Семена того, что Хрущёв лукаво именовал «ленинизмом», были посеяны в их души в 1956 году. Но обществу узнать сущность этого посева по плодам его пришлось почти через 40 лет, в 1993 году.
Известная российская поэтесса Лариса Васильева, дочь Николая Кучеренко — одного из знаменитой команды создателей легендарного танка Т-34, — недавно написала в своих воспоминаниях:
«Когда это было — весной 66-го года. Ресторан Дома литераторов. Сидят особенные, амбициозные. Прервав свой разговор, Межиров внезапно повернулся к Евтушенко и своим завораживающим голосом говорит: «Я никогда не прощу тебе, Вознесенскому, Белле, Булату того, что вы своими организованными сочинениями, своей шумихой заслонили путь целому поколению к океану настоящей поэзии». Поворачиваюсь к Межирову: «Вы имели в виду поэзию Серебряного века? — Отнюдь нет! Серебряный век состоялся так, что его невозможно заслонить. Я говорю о поэтах вашего поколения — о Горбовском, Рубцове, Юрии Кузнецове и многих других».
В заключение приведу три мысли Пушкина о трёх гигантах мировой истории.
О Европе: «Европа в отношении России была всегда столь же невежественна, сколь и неблагодарна».
О США: «С изумлением увидели демократию в её отвратительном цинизме, в её животных предрассудках, в её нестерпимом тиранстве.

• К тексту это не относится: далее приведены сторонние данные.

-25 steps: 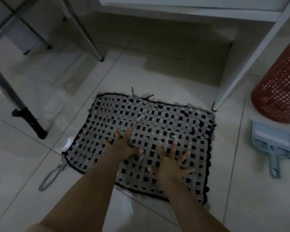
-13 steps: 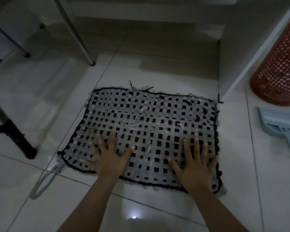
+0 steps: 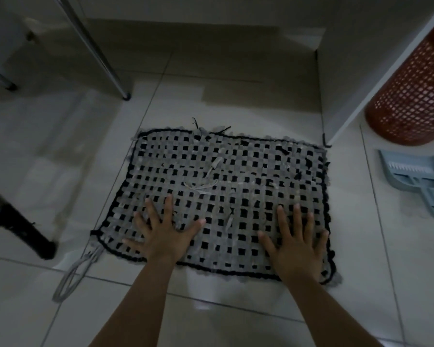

Всё благородное, бескорыстное, всё возвышающее душу человеческую подавлено неумолимым эгоизмом и страстью к довольству».
О России: «Я далеко не восторгаюсь всем, что вижу вокруг себя, как литератора меня раздражают, как человек с предрассудками я оскорблён, но клянусь честью, что ни за что на свете я не хотел бы переменить отечество или иметь другую историю, кроме истории наших предков, такой, какой нам Бог её дал.».